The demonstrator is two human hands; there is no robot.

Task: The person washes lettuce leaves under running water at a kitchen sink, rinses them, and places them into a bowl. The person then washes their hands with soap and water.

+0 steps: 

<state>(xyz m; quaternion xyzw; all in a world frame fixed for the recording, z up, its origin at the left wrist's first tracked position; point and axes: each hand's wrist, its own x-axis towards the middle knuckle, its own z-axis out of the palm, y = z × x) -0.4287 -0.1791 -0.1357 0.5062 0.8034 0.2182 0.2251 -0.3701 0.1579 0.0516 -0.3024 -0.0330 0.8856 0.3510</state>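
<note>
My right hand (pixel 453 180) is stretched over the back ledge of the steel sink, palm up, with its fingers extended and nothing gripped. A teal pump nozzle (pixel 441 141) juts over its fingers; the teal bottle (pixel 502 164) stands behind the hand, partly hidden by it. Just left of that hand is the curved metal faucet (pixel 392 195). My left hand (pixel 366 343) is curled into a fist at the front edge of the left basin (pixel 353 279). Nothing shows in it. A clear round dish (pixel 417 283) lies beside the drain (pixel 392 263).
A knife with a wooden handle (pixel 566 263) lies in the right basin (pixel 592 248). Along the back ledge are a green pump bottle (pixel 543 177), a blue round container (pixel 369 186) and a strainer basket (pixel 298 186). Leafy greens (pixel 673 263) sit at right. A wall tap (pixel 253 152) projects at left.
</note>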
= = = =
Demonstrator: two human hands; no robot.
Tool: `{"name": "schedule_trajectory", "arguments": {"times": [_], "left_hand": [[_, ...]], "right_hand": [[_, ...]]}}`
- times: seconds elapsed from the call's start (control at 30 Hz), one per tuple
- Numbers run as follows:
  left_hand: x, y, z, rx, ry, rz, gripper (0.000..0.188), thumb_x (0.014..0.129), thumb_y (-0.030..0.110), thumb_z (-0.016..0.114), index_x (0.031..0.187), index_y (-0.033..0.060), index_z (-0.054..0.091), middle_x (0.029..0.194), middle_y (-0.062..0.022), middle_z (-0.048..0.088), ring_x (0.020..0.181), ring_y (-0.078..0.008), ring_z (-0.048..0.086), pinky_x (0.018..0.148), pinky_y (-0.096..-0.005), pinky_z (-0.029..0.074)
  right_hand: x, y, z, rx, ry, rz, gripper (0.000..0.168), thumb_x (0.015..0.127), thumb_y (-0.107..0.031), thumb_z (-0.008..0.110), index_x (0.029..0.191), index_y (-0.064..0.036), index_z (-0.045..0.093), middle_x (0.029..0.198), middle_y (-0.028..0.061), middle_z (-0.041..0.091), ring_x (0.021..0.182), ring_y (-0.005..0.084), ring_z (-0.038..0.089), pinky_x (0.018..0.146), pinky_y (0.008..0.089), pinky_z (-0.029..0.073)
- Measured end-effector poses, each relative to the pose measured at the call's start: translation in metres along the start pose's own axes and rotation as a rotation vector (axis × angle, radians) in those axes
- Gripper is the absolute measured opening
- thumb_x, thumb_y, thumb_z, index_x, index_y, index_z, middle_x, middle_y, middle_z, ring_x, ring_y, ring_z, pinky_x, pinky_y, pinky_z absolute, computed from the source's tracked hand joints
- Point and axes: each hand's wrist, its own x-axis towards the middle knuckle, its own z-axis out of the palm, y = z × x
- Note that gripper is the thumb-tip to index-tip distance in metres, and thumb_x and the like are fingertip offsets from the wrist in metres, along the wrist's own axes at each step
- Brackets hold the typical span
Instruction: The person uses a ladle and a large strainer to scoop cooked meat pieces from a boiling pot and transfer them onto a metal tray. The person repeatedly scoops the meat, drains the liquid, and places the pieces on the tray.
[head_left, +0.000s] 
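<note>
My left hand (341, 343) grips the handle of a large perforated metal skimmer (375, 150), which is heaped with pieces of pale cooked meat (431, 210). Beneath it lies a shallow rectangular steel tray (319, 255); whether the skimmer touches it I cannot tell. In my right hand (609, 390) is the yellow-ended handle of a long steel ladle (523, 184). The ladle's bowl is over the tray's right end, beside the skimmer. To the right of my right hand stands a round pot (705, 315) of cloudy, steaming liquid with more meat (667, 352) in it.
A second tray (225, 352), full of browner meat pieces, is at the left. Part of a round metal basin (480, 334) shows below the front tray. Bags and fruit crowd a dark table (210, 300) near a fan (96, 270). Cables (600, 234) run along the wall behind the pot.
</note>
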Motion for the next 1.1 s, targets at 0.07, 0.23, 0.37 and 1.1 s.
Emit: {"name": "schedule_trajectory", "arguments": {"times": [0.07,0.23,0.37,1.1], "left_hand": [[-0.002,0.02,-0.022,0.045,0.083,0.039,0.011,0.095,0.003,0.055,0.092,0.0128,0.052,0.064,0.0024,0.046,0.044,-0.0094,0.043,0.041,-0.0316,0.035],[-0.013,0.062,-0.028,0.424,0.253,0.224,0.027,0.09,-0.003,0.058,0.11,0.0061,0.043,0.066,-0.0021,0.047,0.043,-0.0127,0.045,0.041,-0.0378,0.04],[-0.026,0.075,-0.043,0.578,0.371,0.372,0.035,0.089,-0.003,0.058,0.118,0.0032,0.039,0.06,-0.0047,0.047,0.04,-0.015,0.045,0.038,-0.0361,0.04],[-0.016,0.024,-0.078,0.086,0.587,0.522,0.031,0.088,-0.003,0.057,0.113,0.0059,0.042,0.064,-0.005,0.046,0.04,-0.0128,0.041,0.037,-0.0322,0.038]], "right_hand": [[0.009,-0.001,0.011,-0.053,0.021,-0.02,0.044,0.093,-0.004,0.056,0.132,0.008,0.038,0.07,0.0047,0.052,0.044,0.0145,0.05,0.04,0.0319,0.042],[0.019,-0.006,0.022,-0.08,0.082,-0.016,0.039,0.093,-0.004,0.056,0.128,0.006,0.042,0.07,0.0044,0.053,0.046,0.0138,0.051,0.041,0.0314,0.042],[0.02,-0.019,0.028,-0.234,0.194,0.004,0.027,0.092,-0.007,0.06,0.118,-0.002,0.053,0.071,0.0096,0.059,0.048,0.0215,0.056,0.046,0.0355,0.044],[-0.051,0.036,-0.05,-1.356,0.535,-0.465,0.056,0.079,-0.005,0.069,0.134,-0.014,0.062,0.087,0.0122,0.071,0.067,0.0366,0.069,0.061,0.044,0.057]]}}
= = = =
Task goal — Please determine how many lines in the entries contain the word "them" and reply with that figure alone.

Completed exercise — 2